The Zapusty processions of people in costumes were and are spontaneously improvised. The carollers dance, sing, accost passers-by, stop cars. They come into backyards and invite housemates to join the fun. With their arrival, mascaron’s behaviour, they express best wishes of good fortune. In return of this they receive money, eggs, fruit, they are offered donuts and vodka. It is a new custom for the Zapusty procession to visit not only private homes but also schools, shops, offices.
In the present day the group members try to make their costumes as colourful and attractive as possible. With their appearance some of the characters refer to the world of film and fantasy literature (i.e. devils) or fairy tales (i.e. bears). To make mascarons more attractive visually, items such as colourful reservist’s cloths, soldier uniforms stylised as the ones from Duchy of Warsaw period, carnival and Halloween masks are used. The groups are more numerous, even twenty-person big, which is why sometimes there is more than one horse, stork, devil.
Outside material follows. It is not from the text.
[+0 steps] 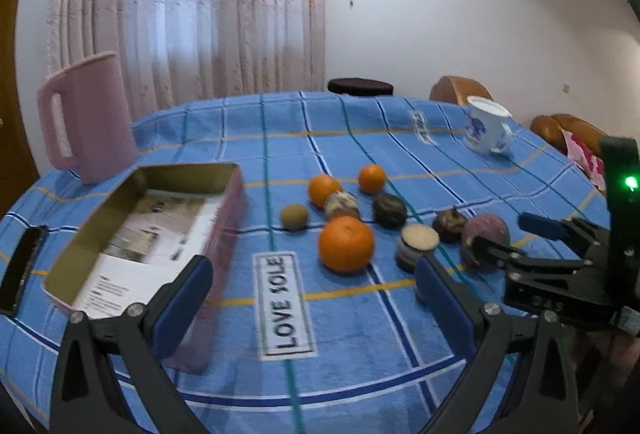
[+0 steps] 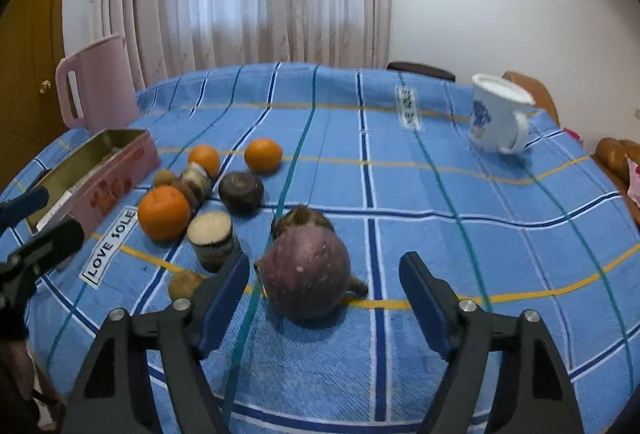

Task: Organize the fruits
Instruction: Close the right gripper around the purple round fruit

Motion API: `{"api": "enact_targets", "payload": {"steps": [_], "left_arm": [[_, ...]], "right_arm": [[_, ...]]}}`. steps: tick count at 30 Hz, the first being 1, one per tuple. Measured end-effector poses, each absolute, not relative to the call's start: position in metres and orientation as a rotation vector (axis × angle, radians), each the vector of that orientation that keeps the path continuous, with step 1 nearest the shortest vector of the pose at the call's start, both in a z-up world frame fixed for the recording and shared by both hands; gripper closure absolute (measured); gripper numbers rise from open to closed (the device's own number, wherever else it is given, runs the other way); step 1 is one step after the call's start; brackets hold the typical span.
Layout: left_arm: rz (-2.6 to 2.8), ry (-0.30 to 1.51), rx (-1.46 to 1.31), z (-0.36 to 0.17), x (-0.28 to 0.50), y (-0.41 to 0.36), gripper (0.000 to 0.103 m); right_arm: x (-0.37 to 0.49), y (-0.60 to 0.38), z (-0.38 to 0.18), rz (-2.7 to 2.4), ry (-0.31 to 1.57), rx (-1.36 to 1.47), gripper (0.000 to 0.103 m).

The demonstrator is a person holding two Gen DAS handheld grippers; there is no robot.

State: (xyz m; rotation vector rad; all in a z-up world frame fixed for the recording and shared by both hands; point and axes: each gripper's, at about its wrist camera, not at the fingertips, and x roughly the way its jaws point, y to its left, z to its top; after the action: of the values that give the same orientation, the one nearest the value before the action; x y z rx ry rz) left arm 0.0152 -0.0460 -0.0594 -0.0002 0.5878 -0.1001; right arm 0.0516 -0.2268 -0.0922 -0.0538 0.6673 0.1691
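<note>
Several fruits lie on the blue checked tablecloth (image 1: 352,334). A large orange (image 1: 346,243) is nearest, with two smaller oranges (image 1: 324,189) (image 1: 372,178) behind it, a small brown kiwi (image 1: 294,216), dark round fruits (image 1: 389,209) and a cut dark fruit (image 1: 416,246). A big purple fruit (image 2: 306,280) lies between the fingers of my open right gripper (image 2: 324,294), untouched. My left gripper (image 1: 316,298) is open and empty, in front of the large orange. An open pink tin box (image 1: 148,234) stands left of the fruits; it also shows in the right wrist view (image 2: 100,169).
A pink jug (image 1: 88,117) stands at the back left. A white mug with blue print (image 2: 496,117) stands at the back right. A dark flat object (image 1: 22,270) lies at the left table edge. Brown chairs (image 1: 560,129) stand beyond the table.
</note>
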Motion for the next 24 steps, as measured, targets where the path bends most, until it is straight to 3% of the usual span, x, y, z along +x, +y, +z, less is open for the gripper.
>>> {"api": "enact_targets", "payload": {"steps": [4, 6, 7, 11, 18, 22, 24], "left_arm": [[-0.125, 0.615, 0.004, -0.066, 0.018, -0.057, 0.002], [-0.140, 0.623, 0.005, -0.067, 0.019, -0.062, 0.002], [-0.146, 0.624, 0.006, -0.067, 0.019, -0.064, 0.003], [-0.173, 0.638, 0.013, -0.070, 0.020, -0.073, 0.006], [-0.245, 0.695, 0.040, -0.077, 0.028, -0.098, 0.020], [-0.285, 0.742, 0.072, -0.080, 0.035, -0.115, 0.039], [-0.308, 0.773, 0.067, -0.084, 0.041, -0.121, 0.043]], "right_arm": [[0.062, -0.233, -0.098, 0.215, 0.708, -0.006, 0.035], [0.064, -0.236, -0.099, 0.273, 0.723, 0.036, 0.050], [0.063, -0.238, -0.098, 0.290, 0.716, 0.051, 0.052], [0.054, -0.237, -0.096, 0.296, 0.682, 0.044, 0.052], [0.045, -0.258, -0.089, 0.213, 0.594, 0.129, 0.052], [0.046, -0.267, -0.089, 0.207, 0.584, 0.167, 0.052], [0.046, -0.267, -0.089, 0.210, 0.587, 0.169, 0.052]]}}
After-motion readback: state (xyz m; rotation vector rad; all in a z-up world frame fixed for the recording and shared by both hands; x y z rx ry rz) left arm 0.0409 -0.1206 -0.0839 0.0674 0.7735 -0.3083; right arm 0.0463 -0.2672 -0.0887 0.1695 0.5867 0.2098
It happens that the carollers are not only boys and men like in the old days, but also women and girls. The folk band musicians or fireman’s orchestras which join the people in costumes, most often play popular melodies, often of disco-polo genre.
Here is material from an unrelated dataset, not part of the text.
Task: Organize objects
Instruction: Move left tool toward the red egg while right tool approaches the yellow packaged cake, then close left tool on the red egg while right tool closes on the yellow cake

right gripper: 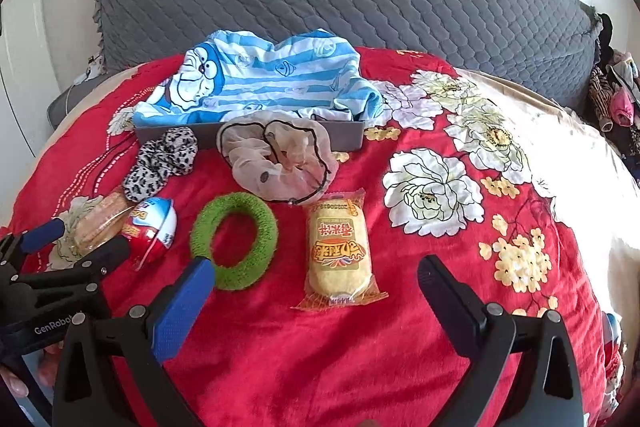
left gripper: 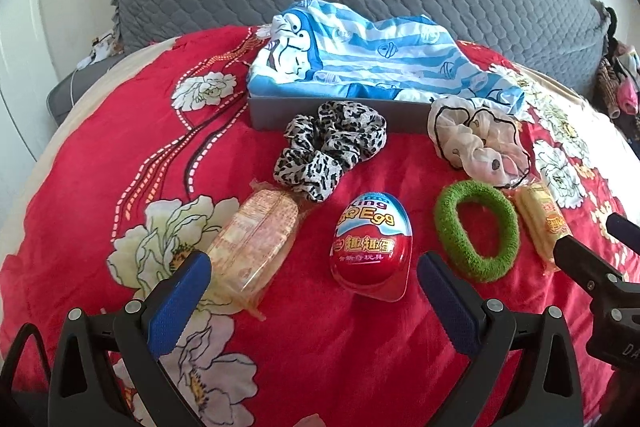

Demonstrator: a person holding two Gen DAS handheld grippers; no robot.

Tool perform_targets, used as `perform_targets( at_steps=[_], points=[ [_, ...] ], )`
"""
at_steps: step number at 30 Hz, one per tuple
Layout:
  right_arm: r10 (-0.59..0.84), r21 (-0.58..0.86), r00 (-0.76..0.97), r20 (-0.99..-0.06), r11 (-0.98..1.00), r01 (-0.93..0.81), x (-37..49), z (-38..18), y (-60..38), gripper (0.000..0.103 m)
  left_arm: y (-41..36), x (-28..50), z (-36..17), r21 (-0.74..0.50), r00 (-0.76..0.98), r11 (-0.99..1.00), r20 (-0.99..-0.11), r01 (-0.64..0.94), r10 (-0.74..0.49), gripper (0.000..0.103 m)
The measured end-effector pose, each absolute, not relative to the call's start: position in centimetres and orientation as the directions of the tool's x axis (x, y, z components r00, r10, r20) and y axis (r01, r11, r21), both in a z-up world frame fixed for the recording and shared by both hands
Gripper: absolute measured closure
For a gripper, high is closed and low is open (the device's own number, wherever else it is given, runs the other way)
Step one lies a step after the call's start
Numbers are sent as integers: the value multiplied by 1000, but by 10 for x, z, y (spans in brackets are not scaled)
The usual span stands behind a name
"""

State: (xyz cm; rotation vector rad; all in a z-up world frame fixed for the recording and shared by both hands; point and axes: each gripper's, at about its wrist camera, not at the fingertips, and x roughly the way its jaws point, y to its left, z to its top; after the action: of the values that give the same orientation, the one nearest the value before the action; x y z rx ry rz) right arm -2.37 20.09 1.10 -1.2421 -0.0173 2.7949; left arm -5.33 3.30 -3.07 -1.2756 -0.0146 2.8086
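Blue-padded fingers frame the bottom of both wrist views, and both claws are spread wide with nothing between them. Straight ahead of the left gripper [left gripper: 314,281] sits the red and blue toy egg [left gripper: 371,246], lying on the red floral blanket [left gripper: 96,147] with its pointed end away from the claw, so its long axis runs along the fingers' line of reach. Just left of the egg is a clear-wrapped snack pack [left gripper: 256,247], tilted, and just right of it a green hair ring [left gripper: 478,231]. The right gripper [right gripper: 316,281] hovers directly before the yellow wrapped cake [right gripper: 339,253], whose long axis also points away from the claw, between the two fingers' paths; the green hair ring [right gripper: 234,241] lies beside that gripper's left finger. Farther back, a leopard scrunchie [left gripper: 330,147] and a pale sheer scrunchie [left gripper: 478,143] rest against the front wall of a grey tray [left gripper: 272,113], which already holds a blue striped cloth [left gripper: 360,59]. My judgement: sorting has hardly begun, and each claw is the nearer one for the item centred before it, needing only a straight advance and a close across the short width.
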Motion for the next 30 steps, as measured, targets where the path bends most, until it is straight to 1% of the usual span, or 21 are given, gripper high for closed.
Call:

Despite the fact that contemporarily ‘Walking with a Goat’ is dominated by fun and care for visual attractiveness, it has kept its old form both in costumes and in the course themselves. For the participants of the ritual, an opportunity to present themselves outside their own environment is an event called ‘Zapusty Groups Procession’. It is organised by the Kuyavia and Dobrzyń Land Museum in Włocławek which since 1986 has been invited groups from south-west Kuyavia to participate in colourful processions on city streets. Though the spectators sometimes compare them to the carnival masquerades popular in Europe, it should be remembered that they are in fact a part of carolling celebrations of folk ritual year of pre-Christian origins.